Restate all the data word for word and omit the pictures.

» **Dataset content**:
##############################
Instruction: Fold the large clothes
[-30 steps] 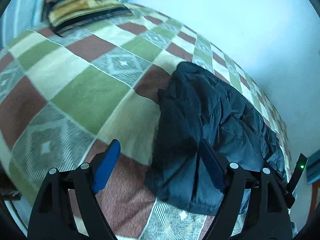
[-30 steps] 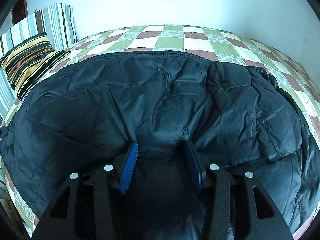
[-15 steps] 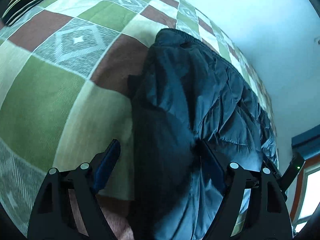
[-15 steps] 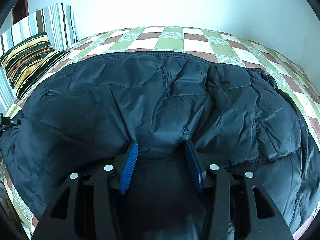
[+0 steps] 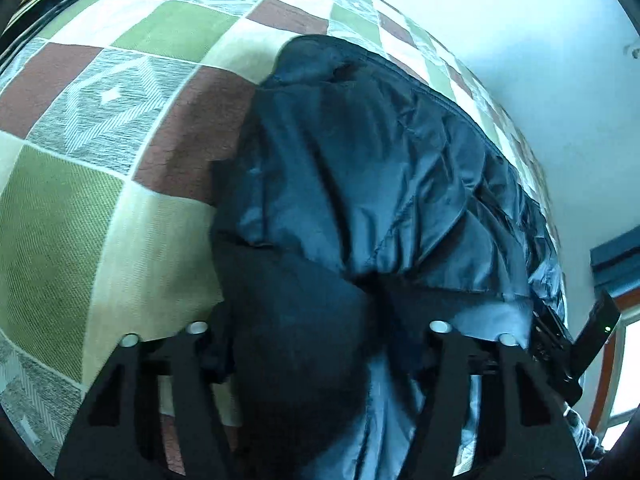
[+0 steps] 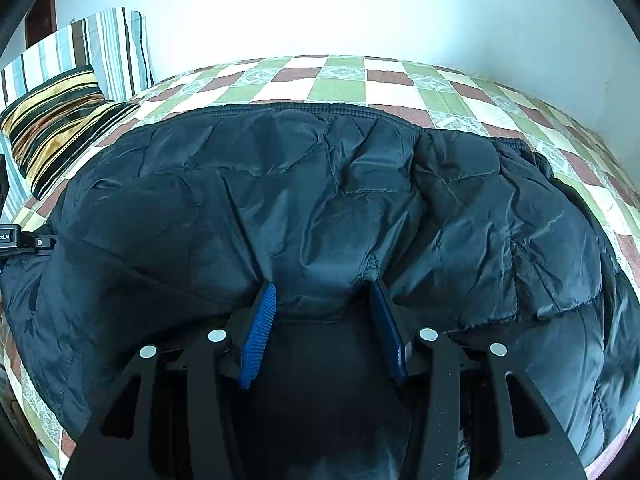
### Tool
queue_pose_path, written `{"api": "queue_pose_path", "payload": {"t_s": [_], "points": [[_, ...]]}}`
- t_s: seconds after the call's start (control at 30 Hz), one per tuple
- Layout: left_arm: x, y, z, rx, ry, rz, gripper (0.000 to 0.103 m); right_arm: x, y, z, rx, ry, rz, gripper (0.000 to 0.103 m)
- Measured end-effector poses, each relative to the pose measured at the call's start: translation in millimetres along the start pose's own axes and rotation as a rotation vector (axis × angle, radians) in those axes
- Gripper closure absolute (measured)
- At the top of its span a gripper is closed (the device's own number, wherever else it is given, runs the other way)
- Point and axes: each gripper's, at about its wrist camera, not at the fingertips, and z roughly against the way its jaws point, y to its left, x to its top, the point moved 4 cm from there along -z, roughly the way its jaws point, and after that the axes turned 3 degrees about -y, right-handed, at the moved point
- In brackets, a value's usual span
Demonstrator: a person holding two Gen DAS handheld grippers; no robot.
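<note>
A dark navy quilted jacket (image 6: pixel 320 200) lies spread across a checked bedspread (image 6: pixel 344 88); it also shows in the left wrist view (image 5: pixel 380 184). My left gripper (image 5: pixel 316 312) is pushed onto the jacket's near end, its jaws wide apart with a dark fold bulging between them; the pads are buried in cloth. My right gripper (image 6: pixel 324 296) sits at the jacket's near edge, its blue pads (image 6: pixel 260 332) spread apart with fabric lying between them. The left gripper's body shows at the left edge of the right wrist view (image 6: pixel 16 236).
Striped pillows (image 6: pixel 60 120) stand at the head of the bed on the left. A pale wall (image 6: pixel 320 8) runs behind the bed. The bedspread (image 5: pixel 100 140) lies bare left of the jacket. A window frame (image 5: pixel 612 360) is at the right.
My left gripper has moved forward and down onto the jacket's end, so cloth now fills the gap between its jaws. The right gripper has stayed in place.
</note>
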Motion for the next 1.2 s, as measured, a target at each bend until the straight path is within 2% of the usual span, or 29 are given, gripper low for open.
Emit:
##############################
» **Response to this exercise**:
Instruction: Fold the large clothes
[-30 steps] 
[-30 steps] 
[-15 steps] 
[-15 steps] 
[+0 steps] 
[+0 steps] 
### Tool
queue_pose_path, written `{"api": "queue_pose_path", "payload": {"t_s": [_], "points": [[_, ...]]}}`
- t_s: seconds after the call's start (control at 30 Hz), one per tuple
- Layout: left_arm: x, y, z, rx, ry, rz, gripper (0.000 to 0.103 m); right_arm: x, y, z, rx, ry, rz, gripper (0.000 to 0.103 m)
- Measured end-effector poses, each relative to the pose measured at the call's start: translation in millimetres along the start pose's own axes and rotation as a rotation vector (axis × angle, radians) in those axes
- Gripper closure absolute (measured)
- At the top of its span a gripper is closed (the device's own number, wherever else it is given, runs the other way)
- Point and axes: each gripper's, at about its wrist camera, not at the fingertips, and z roughly against the way its jaws point, y to its left, x to its top, the point moved 4 cm from there along -z, roughly the way its jaws point, and after that the axes turned 3 degrees about -y, right-handed, at the moved point
- In brackets, a value's usual span
Demonstrator: a person holding two Gen DAS handheld grippers; no robot.
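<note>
A dark navy quilted jacket (image 6: pixel 320 200) lies spread across a checked bedspread (image 6: pixel 344 88); it also shows in the left wrist view (image 5: pixel 380 184). My left gripper (image 5: pixel 316 312) is pushed onto the jacket's near end, its jaws wide apart with a dark fold bulging between them; the pads are buried in cloth. My right gripper (image 6: pixel 324 296) sits at the jacket's near edge, its blue pads (image 6: pixel 260 332) spread apart with fabric lying between them. The left gripper's body shows at the left edge of the right wrist view (image 6: pixel 16 236).
Striped pillows (image 6: pixel 60 120) stand at the head of the bed on the left. A pale wall (image 6: pixel 320 8) runs behind the bed. The bedspread (image 5: pixel 100 140) lies bare left of the jacket. A window frame (image 5: pixel 612 360) is at the right.
My left gripper has moved forward and down onto the jacket's end, so cloth now fills the gap between its jaws. The right gripper has stayed in place.
</note>
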Motion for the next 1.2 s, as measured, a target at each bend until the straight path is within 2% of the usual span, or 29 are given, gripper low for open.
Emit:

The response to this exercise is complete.